— EXERCISE —
Give back each line of the material that contains the word "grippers".
=== Section Start ===
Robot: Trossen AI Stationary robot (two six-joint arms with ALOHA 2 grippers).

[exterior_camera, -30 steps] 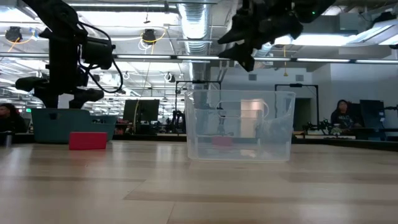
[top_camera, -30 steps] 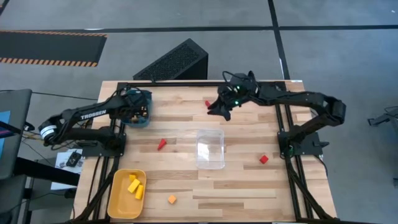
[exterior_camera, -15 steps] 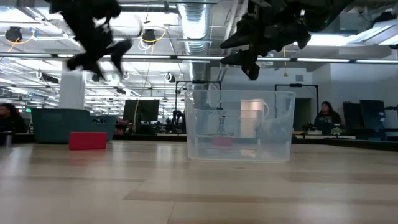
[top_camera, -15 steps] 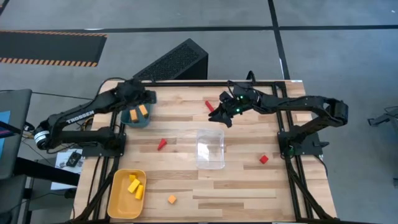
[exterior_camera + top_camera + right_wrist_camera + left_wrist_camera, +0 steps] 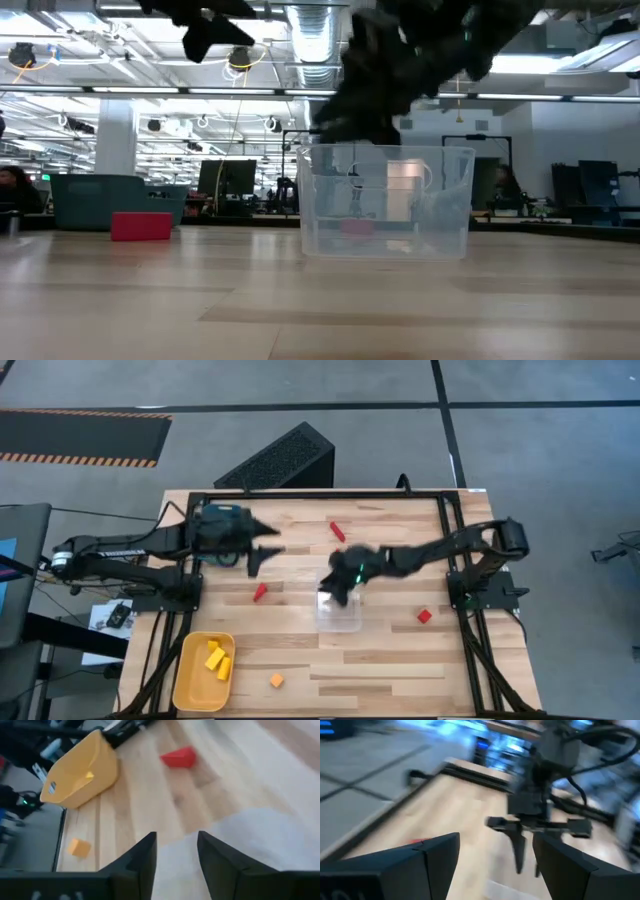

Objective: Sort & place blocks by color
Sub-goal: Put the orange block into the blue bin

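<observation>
right gripper (image 5: 338,592) now over clear box (image 5: 339,612) | red wedge (image 5: 260,592) lies flat

Three red blocks (image 5: 261,592) and one orange block (image 5: 276,680) are seen on the table, three yellow blocks (image 5: 214,659) in one yellow tray (image 5: 186,682), beside one clear box (image 5: 340,616).

Wooden table (image 5: 400,660): blocks (image 5: 260,592), trays (image 5: 190,678), box (image 5: 340,618).
</observation>
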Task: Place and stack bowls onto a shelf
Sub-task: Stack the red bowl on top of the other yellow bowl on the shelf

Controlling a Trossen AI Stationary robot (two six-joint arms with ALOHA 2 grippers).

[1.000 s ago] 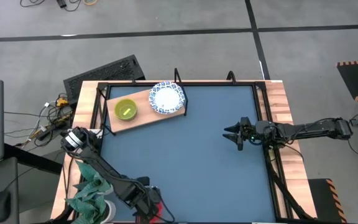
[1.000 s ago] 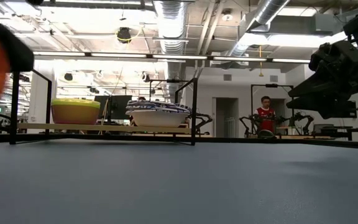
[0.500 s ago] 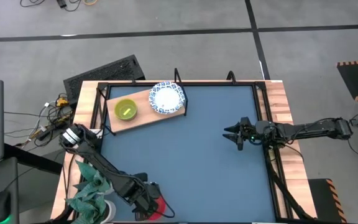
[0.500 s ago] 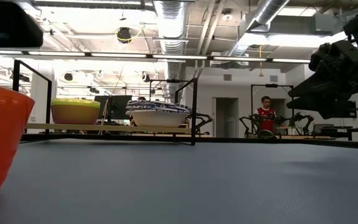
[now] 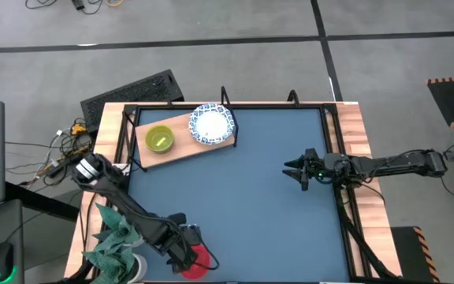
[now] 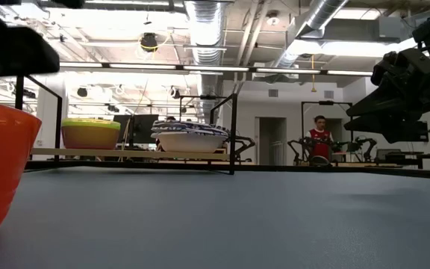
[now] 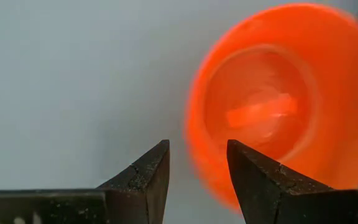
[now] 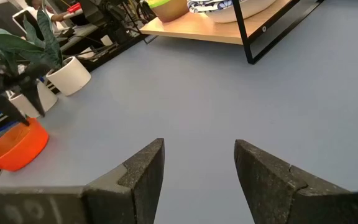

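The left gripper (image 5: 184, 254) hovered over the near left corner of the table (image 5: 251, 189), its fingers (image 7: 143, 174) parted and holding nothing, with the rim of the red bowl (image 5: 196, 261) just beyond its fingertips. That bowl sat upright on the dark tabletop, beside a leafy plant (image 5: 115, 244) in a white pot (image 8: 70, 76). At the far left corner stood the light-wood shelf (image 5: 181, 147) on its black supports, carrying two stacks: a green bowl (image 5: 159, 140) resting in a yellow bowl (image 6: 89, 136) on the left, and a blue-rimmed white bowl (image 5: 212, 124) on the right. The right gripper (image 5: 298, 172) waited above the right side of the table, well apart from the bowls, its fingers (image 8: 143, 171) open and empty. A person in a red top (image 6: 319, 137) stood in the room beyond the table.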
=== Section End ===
— RESPONSE TO THIS TASK —
Robot: Trossen AI Stationary robot (two six-joint arms with ALOHA 2 grippers).
Controlling a Trossen AI Stationary robot (two six-joint arms with ALOHA 2 grippers).

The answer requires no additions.